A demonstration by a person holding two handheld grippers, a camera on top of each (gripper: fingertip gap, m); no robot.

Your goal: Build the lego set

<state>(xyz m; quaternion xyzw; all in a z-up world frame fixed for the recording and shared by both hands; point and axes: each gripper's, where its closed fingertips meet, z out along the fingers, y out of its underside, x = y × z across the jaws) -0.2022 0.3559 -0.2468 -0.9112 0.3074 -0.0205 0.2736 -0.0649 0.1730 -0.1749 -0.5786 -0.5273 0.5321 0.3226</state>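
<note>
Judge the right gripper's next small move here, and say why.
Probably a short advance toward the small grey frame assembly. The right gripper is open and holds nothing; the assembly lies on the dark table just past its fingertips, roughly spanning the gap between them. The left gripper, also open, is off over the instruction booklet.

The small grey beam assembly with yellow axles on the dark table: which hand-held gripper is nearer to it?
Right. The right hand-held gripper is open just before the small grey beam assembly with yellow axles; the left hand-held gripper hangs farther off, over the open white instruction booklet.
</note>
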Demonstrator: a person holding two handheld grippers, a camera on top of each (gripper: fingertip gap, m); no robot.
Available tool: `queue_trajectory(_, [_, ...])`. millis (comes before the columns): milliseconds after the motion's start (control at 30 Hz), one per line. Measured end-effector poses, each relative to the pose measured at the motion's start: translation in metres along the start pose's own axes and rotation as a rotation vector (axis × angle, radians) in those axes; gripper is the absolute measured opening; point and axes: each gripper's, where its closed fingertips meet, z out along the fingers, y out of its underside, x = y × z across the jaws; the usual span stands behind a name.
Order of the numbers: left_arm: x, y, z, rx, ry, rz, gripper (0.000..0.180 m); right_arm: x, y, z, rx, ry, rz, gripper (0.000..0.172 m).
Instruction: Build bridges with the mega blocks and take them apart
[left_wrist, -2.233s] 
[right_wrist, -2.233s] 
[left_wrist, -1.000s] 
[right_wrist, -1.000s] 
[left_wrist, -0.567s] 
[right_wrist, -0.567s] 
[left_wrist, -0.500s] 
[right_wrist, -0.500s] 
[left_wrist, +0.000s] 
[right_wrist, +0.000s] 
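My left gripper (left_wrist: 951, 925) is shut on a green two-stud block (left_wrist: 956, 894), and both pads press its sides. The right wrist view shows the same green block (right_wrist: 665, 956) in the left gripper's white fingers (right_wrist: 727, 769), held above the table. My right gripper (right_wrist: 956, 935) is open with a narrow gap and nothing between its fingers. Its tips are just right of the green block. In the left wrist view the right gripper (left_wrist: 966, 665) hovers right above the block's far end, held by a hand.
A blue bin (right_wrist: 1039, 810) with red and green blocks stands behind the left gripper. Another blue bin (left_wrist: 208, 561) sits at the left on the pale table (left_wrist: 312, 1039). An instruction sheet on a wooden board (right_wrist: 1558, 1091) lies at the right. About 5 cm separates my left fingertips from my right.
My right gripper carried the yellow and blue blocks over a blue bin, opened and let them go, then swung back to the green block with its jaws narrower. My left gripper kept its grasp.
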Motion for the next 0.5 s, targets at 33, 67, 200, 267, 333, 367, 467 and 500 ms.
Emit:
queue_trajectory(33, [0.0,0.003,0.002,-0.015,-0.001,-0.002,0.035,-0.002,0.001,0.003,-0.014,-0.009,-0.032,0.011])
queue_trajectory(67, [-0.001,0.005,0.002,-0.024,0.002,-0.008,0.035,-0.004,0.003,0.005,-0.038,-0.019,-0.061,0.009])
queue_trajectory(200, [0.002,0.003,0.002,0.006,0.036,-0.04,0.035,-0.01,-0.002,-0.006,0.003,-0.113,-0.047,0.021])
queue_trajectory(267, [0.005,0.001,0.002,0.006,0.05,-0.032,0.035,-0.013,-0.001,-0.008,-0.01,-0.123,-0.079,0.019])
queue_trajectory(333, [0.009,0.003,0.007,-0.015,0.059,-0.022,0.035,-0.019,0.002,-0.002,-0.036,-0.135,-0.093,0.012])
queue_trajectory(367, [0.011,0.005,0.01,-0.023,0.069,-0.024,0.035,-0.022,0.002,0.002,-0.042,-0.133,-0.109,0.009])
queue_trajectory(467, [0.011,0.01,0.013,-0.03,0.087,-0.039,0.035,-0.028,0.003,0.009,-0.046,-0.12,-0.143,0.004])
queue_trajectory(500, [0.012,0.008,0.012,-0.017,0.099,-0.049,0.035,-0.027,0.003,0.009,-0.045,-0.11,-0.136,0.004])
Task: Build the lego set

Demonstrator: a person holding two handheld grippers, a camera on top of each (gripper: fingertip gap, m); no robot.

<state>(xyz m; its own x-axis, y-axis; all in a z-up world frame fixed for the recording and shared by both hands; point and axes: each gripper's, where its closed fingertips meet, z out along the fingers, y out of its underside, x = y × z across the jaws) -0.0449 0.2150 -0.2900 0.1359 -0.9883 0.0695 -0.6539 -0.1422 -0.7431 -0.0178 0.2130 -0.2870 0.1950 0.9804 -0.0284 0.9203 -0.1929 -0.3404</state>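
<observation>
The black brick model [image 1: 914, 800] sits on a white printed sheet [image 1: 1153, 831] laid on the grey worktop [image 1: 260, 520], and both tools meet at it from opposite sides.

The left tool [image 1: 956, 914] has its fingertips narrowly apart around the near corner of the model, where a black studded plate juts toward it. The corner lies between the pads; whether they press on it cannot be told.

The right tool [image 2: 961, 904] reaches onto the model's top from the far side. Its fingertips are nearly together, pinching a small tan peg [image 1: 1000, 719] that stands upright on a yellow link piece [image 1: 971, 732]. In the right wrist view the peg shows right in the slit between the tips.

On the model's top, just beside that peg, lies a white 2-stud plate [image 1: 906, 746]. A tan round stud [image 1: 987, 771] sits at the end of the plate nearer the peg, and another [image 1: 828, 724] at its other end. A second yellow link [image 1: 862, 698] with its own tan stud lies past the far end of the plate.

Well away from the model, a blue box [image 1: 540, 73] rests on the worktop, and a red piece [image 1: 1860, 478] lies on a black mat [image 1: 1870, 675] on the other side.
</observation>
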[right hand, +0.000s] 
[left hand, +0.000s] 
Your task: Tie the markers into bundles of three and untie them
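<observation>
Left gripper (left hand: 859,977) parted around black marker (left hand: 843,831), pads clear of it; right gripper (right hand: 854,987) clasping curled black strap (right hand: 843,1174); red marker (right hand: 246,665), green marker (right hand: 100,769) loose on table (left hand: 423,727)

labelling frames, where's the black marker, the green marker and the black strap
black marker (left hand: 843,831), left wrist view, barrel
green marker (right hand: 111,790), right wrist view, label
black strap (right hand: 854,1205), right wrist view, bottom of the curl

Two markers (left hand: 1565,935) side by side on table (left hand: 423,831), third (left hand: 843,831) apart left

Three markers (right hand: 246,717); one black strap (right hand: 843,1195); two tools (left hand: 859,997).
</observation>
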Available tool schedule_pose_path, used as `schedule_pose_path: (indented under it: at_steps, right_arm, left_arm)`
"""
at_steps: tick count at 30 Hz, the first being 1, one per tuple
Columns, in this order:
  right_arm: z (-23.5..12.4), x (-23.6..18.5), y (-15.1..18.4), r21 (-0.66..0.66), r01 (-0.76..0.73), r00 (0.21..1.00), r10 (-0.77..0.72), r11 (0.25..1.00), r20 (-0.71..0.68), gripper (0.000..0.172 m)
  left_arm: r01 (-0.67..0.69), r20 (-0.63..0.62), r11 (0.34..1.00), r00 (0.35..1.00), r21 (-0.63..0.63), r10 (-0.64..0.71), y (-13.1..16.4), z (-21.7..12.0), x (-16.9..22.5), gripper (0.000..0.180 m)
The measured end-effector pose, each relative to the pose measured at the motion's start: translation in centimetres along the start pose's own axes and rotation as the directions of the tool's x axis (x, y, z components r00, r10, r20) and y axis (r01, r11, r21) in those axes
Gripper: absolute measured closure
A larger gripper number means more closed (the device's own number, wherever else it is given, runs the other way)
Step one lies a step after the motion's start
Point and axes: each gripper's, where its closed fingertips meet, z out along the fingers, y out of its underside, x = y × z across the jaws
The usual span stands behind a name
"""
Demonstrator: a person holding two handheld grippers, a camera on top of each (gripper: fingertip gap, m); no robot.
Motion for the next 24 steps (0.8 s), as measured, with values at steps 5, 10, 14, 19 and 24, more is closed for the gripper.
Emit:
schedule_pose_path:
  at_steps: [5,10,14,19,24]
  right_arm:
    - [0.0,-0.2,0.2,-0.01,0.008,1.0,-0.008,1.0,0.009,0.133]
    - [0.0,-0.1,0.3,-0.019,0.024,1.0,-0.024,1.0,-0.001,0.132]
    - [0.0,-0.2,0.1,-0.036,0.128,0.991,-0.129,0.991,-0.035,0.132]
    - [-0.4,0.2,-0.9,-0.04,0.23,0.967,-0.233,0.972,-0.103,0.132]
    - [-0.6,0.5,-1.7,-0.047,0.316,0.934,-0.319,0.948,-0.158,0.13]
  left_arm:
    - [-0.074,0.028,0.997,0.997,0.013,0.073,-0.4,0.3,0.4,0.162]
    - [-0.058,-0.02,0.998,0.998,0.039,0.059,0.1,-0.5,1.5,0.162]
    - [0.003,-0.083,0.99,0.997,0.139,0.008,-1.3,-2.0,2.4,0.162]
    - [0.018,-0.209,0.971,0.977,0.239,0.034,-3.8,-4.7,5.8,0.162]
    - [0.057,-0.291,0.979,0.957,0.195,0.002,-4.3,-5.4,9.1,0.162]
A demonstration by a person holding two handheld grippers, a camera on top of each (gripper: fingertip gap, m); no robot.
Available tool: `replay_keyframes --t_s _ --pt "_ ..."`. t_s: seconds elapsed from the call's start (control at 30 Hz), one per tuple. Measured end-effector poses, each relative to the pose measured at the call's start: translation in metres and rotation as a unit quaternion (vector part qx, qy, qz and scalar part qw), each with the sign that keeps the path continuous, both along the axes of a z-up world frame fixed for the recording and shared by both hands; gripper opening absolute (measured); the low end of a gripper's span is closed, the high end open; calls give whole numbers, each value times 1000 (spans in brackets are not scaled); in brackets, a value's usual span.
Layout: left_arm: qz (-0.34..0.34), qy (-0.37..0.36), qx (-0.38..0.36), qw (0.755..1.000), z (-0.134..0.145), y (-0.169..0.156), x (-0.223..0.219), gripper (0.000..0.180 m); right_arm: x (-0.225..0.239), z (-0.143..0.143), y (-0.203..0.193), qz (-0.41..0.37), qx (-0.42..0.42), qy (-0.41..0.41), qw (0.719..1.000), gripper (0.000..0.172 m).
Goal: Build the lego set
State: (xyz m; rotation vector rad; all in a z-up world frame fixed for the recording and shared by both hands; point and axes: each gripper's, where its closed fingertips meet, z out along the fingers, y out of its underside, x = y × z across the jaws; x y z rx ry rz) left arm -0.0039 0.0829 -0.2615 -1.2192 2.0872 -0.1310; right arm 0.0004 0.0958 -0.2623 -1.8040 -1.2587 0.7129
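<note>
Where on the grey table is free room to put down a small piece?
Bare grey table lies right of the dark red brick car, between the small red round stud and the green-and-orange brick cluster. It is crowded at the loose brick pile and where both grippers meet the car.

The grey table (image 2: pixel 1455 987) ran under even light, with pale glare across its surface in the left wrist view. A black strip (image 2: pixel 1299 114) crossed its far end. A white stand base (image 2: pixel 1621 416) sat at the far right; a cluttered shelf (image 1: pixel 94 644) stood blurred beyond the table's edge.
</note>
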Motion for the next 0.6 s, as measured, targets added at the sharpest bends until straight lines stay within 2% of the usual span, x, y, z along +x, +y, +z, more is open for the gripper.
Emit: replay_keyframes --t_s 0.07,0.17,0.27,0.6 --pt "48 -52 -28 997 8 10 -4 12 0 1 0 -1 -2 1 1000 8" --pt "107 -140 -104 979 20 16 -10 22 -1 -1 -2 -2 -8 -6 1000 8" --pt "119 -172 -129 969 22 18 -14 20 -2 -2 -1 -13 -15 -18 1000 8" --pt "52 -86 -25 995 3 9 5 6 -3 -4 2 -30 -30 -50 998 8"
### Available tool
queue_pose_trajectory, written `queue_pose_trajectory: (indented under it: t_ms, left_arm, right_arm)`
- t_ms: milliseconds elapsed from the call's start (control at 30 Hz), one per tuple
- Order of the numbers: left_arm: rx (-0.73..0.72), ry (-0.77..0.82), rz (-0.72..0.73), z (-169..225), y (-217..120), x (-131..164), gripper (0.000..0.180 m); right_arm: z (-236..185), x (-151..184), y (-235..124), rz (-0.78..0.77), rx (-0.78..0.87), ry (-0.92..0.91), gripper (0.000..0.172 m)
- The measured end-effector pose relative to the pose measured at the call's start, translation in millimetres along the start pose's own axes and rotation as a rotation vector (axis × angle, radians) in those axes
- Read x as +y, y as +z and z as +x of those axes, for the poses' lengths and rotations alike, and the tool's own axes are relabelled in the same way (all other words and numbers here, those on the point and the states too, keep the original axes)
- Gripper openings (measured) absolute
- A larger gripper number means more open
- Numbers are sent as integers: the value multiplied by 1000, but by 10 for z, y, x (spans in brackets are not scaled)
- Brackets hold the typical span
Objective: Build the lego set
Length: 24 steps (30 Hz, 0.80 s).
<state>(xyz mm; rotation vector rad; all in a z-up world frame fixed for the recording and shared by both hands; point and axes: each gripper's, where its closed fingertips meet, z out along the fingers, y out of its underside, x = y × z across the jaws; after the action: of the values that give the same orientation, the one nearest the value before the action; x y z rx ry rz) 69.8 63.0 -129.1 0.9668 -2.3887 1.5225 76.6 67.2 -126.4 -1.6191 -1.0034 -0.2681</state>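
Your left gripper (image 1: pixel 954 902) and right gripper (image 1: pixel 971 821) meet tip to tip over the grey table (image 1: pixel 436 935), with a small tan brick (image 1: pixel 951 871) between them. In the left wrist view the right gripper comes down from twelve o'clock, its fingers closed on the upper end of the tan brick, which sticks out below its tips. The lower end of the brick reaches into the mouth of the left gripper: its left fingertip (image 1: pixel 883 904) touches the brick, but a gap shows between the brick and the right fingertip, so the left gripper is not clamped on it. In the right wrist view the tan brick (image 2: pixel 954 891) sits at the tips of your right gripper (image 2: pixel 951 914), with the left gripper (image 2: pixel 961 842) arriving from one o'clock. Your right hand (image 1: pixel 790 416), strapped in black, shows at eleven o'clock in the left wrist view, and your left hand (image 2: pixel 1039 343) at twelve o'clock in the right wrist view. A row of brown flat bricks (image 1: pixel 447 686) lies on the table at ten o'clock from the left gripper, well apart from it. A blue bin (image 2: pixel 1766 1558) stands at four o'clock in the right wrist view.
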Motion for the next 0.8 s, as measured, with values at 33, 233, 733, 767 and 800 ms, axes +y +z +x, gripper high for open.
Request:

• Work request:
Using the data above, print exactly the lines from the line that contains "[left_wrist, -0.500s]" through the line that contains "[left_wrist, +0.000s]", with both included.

• Answer space:
[left_wrist, -0.500s] 
[right_wrist, -0.500s] 
[left_wrist, +0.000s] 

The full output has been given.